Another important set of principles comes to us from the Gestalt philosophers, rules often referred to as Principles of Perceptual organization. These explain the brain’s tendencies when viewing a group of objects. One tendency is called proximity. In other words, the mind will group objects that are close together for matters of simplicity. Another method of organization is labeled similarity. By this, the mind groups similar objects together to form easily recognizable patterns. This may deal with the orientation or shape of the objects viewed. For example, if someone saw a group of X’s and O’s, they would tend to view the X’s as one group and the O’s as a second. Another phenomenon which Gestalt philosophers point out is called closure. In this, a common object which is drawn only partially may be seen as the complete object. For example, a circle with a slight gap in it would most likely be recognized as a circle, even though the visual stimuli is that of only a partial circle.

The law of proximity explains how we classify these dots into two separate groups.

Yet another phenomenon of human perception involves real and illusionary motion. Ordinarily, if the stimulus is moving, the brain perceives motion. However, movement within the stimulus is not always necessary to create a perception of movement. This is demonstrated by the stroboscopic effect. This is the result of a repeatedly flashing light which creates the illusion of motion. The television is perhaps the most common example of this. The images seen on TV are nothing more than a series of still photos flashed in rapid succession. By virtue of the stroboscopic effect, this succession of pictures combine and appear to be in movement. In reality, the figures are not actually moving from within the television set, but we perceive motion even in its absence. Also apparent in this area is the phi phenomenon. This occurs when two lights are flashed rapidly in succession.
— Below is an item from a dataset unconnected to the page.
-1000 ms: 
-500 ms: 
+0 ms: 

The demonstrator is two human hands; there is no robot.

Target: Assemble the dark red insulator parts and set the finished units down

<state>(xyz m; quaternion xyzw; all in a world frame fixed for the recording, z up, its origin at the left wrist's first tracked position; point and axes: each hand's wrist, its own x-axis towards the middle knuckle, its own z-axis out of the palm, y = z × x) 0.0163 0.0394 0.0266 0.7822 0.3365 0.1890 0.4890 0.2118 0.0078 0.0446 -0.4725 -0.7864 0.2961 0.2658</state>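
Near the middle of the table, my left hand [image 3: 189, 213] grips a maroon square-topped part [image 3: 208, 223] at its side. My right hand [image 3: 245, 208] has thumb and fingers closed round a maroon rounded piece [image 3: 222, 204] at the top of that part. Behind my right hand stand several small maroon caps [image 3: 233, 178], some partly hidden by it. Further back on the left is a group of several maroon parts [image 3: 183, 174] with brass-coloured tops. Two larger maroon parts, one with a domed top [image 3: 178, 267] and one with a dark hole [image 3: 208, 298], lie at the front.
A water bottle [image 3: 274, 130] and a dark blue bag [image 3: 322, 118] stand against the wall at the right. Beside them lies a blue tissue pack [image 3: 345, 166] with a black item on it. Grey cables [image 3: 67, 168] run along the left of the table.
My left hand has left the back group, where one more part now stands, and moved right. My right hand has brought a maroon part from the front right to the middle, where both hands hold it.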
The two lights are perceived as a single moving light, even though the individual lights are not moving.

The eye perceives movement in this image.

Now, we move on to constancies in our perceptual range. As is commonly known, objects which are farther away are perceived as being smaller. However, we have a sense of constancy when judging the size of a far away object. As an example, think of a basketball. Up close, you might see its diameter to be one foot. If the same ball was viewed from 30 feet away, the size may only appear to be an inch or so. However, if asked to estimate the size of the ball, one would probably guess its diameter within a fairly close range. This is because the mind accounts for the distance from which the object is being viewed and allows us to judge its size with high accuracy. Along the same line is shape constancy. If a plate were viewed from above, it would appear as a circle. If viewed from an angle, it would actually appear to have an oblong shape. The brain, once again, accounts for the change in angle and determines the shape to be round as well.

Next of importance is depth perception. How can we tell how far away an object is? The stimuli which makes this possible are called distance cues. There are two basic categories. The first, monocular cues, deals with those which require the use of only one eye to achieve. First is relative retinal size, meaning that farther away objects appear smaller. Also, farther objects seem to take on a bluish tint, though the full reason is not known. The third monocular cue is attributed to something called the texture gradient. As a general rule, objects that are very near appear to be sharper and more defined while further objects take on a coarse and rough texture, almost appearing fuzzy. By judging the texture, one can determine the distance. Another cue is the motion parallax. This is demonstrated by, for example, a person looking out of a car window. As the car drives by different objects, they seem to move at various speeds. Objects at further distances will always seem to be passing at a slower pace while nearby objects pass relatively quickly. The second category of distance cues involves the use of both eyes — a binocular cue. Your two eyes, because of their slightly different orientations, receive slightly different views of visual stimuli. The brain analyzes both and comes up with a composite. The complex calculations of angles by which the object is viewed can be converted into a distance between the object and the viewer.

The Doors of Perception is an article by Dr. Tim O’Shea (www.thedoctorwithin.com) about the influence of advertisement in our perception. Click on the http://www.mercola.com/2001/aug/15/perception.htm to read that.


During visual perception and recognition, human eyes move and successively fixate at the most informative parts of the image. The eyes actively perform problem-oriented selection and processing of information from the visible world under the control of visual attention. Consequently, visual perception and recognition may be considered as behavioral processes, and probably cannot be completely understood in limited frames of neural computations without taking into account behavioral and cognitive aspects of these processes. Visit http://www.rybak-et-al.net/vnc.html for more details.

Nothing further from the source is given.